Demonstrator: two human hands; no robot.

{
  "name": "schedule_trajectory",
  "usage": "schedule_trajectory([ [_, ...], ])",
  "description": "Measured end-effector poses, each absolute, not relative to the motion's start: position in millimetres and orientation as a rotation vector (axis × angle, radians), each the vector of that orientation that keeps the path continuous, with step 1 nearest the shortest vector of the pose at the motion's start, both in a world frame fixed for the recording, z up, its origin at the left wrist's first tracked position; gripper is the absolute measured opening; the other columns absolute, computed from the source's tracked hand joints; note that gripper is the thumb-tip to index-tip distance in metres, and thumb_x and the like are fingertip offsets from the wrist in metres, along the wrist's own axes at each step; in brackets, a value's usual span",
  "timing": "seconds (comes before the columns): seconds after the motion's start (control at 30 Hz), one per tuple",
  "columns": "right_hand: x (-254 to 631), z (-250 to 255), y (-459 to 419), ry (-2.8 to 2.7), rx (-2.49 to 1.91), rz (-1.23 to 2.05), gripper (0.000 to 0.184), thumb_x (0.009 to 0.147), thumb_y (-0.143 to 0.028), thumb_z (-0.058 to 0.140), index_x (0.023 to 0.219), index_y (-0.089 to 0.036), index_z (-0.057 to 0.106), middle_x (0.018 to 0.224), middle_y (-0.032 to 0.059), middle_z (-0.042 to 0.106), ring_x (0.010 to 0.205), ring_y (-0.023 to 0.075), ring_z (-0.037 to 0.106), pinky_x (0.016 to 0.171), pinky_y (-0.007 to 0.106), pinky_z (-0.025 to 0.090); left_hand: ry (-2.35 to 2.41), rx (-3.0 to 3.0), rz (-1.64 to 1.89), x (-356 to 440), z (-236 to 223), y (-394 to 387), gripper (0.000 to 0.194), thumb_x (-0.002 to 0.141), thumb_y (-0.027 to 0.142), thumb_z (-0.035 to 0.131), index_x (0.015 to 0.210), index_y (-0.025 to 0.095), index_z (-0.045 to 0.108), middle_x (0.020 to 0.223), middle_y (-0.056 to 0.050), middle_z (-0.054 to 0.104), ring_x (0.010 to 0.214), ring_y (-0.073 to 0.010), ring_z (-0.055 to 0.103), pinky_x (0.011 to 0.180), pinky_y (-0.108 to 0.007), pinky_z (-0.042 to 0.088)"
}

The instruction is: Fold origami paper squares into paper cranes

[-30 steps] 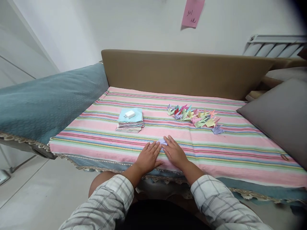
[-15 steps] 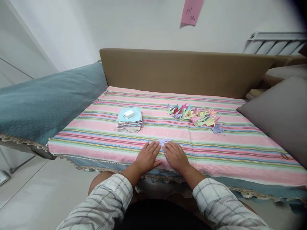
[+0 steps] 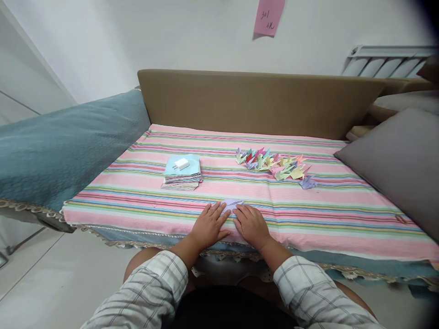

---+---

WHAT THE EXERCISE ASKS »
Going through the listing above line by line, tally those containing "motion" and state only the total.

EXERCISE RESPONSE »
2